Canadian sculptor and naturalist, William (Bill) Lishman, passed away December 30, 2018 at age 78. He was described by the Toronto Star as a “dyslexic, colour-blind, wildly creative sculptor.”

In the Canadian Geographic:

“Lishman was dyslexic, and schools in the 1950s were not equipped to do much for an exceptional learner other than demonstrate repeatedly that he was not like the other kids in the class.” (File this under “plus ça change“).

Canadian Museum of Nature says “Bill was best known for conducting the first aircraft-led migration of birds, a journey that moved the markers of scientific knowledge about bird migration.
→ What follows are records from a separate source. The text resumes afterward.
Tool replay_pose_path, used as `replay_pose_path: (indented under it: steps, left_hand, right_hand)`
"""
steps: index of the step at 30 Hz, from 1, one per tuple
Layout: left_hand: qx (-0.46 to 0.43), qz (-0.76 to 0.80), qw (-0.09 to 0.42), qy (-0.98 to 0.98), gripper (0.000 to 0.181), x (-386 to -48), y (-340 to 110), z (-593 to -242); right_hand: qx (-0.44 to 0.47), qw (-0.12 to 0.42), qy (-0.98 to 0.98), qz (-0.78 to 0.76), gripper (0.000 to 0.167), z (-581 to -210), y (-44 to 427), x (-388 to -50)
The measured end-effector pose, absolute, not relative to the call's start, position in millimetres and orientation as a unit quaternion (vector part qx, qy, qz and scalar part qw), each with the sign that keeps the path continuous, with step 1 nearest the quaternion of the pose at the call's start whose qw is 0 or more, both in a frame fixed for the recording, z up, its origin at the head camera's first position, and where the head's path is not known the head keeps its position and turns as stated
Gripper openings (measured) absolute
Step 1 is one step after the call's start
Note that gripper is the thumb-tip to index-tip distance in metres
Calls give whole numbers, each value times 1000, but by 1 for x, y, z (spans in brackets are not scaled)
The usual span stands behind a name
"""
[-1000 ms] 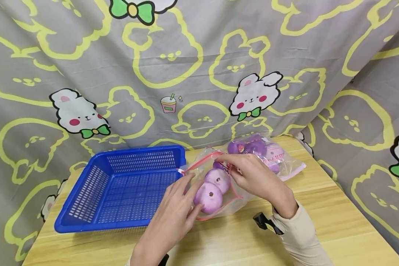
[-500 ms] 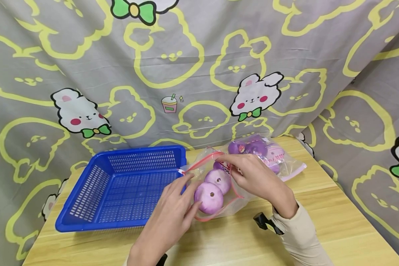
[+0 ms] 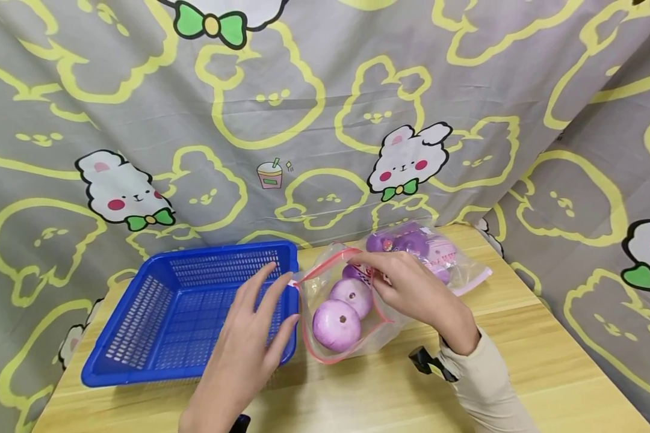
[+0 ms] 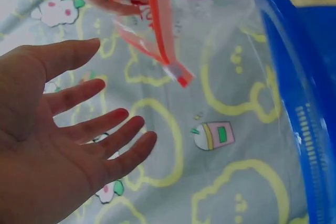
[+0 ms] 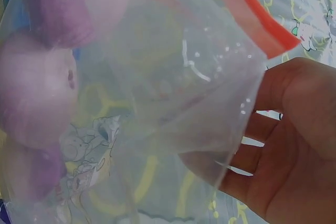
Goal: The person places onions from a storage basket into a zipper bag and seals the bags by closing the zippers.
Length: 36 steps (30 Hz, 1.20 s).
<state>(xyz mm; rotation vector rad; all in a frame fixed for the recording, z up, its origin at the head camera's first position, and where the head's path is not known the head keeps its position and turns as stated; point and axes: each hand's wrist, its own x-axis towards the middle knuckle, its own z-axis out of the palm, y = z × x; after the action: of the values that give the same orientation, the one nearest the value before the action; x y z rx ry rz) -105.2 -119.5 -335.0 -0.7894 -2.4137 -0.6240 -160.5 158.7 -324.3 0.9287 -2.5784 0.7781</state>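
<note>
A clear zip bag point(image 3: 325, 264) with a red zip edge lies with its mouth wide apart, facing the person. Inside are several round purple fruit-like things point(image 3: 336, 325), each front one with a brown stem spot. My right hand point(image 3: 414, 288) holds the upper right rim of this bag between thumb and fingers; the right wrist view shows fingers partly behind the clear film point(image 5: 210, 103). My left hand point(image 3: 244, 340) hovers over the right side of the blue basket point(image 3: 124, 376), fingers spread, holding nothing. In the left wrist view its palm point(image 4: 58, 145) is apart from the bag's zip end.
A second clear zip bag point(image 3: 473, 279) holding purple round things lies behind the right hand, closed along a pale strip. The wooden table point(image 3: 541, 361) carries everything. A grey patterned curtain point(image 3: 303, 144) hangs close behind and on the sides.
My left hand has let go of the bag's left edge and moved left over the basket, fingers spreading. The right hand keeps its hold on the rim. The head view has shifted slightly.
</note>
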Motion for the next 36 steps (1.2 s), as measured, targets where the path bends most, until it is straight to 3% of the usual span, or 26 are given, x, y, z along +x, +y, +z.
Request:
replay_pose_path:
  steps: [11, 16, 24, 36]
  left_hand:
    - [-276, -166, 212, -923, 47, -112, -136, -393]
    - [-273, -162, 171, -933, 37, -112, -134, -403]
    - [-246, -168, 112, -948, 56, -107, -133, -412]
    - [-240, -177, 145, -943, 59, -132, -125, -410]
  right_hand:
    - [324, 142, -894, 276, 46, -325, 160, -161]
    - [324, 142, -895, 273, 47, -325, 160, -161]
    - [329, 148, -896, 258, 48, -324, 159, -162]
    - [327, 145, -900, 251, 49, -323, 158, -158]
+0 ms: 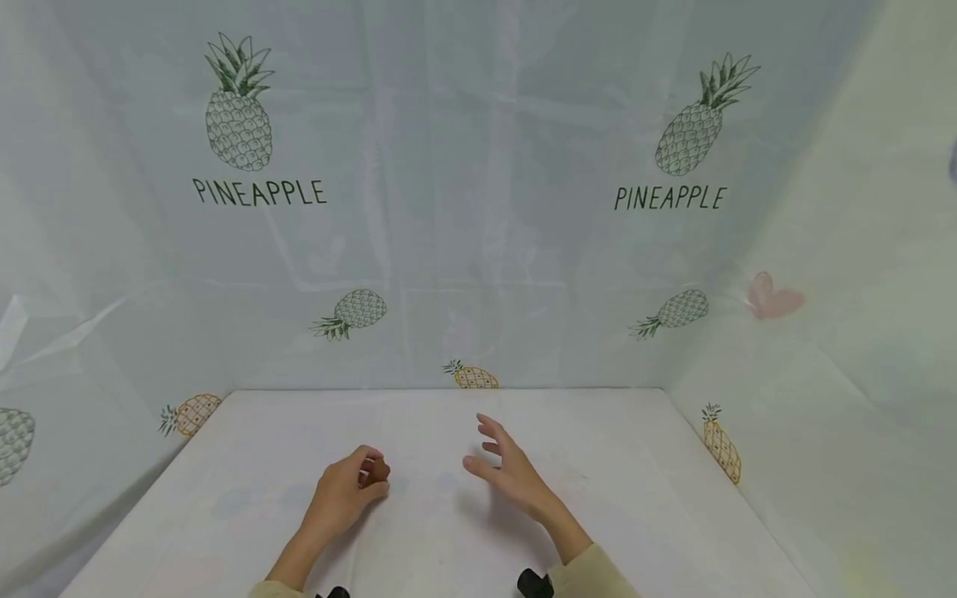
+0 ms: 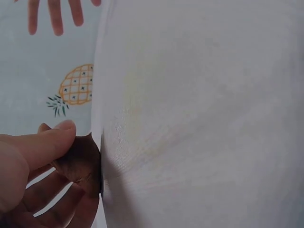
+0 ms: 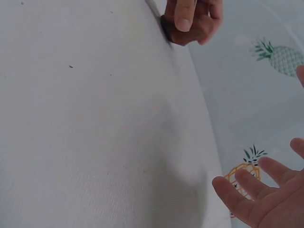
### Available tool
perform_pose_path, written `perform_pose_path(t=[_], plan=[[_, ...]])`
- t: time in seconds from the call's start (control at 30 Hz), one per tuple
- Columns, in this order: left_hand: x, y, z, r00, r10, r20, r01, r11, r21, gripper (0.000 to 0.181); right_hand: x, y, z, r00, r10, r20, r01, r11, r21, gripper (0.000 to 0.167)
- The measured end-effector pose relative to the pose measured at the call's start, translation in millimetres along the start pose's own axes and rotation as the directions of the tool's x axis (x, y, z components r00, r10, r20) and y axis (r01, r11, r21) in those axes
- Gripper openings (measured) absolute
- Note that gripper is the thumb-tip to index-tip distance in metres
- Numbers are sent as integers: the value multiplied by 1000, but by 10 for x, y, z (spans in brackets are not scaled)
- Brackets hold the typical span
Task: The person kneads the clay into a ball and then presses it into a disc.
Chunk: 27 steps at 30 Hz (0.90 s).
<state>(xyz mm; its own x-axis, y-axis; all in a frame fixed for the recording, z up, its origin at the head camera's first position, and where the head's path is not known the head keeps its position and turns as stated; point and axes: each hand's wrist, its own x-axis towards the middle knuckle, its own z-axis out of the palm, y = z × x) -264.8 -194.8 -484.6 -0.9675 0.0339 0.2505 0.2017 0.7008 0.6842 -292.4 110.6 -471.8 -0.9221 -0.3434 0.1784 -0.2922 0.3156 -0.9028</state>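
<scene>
My left hand (image 1: 344, 492) pinches a small dark brown lump (image 1: 380, 472) between thumb and fingers, low over the white tabletop. In the left wrist view the brown lump (image 2: 81, 160) has an uneven outline with a pointed corner, and it sits right at the white surface; its exact kind cannot be told. The fingers hide part of it. To the right, my right hand (image 1: 516, 475) hovers above the table with its fingers spread and nothing in them. In the right wrist view that right hand (image 3: 266, 202) is apart from the brown lump (image 3: 183, 36).
A white cloth covers the tabletop (image 1: 613, 465). Pale sheeting (image 1: 463, 224) printed with pineapples hangs behind and along both sides. A few tiny dark specks (image 3: 71, 66) lie on the white surface. Black wrist straps show at both sleeves.
</scene>
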Motion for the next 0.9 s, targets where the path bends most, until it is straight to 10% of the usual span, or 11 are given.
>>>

His successful endeavour to lead migratory birds with an ultralight aircraft was dramatized in the 1996 film “Fly Away Home.”

His Iceberg Sculpture is a thing of beauty in downtown Ottawa.


Diana King |Author, teacher and co-founder of The Kildonan School, US (1927-2018)


Not dyslexic herself, Diana King was a true ally. Her uncle was dyslexic, and she devoted her life to ensuring all children learn to read. Understood calls her a “pioneer and champion” in the field of dyslexia, and “one of the most influential Orton–Gillingham practitioners in history.”

She famously said: “The time to diagnose dyslexia is before the child has a chance to fail at reading.” Amen sister!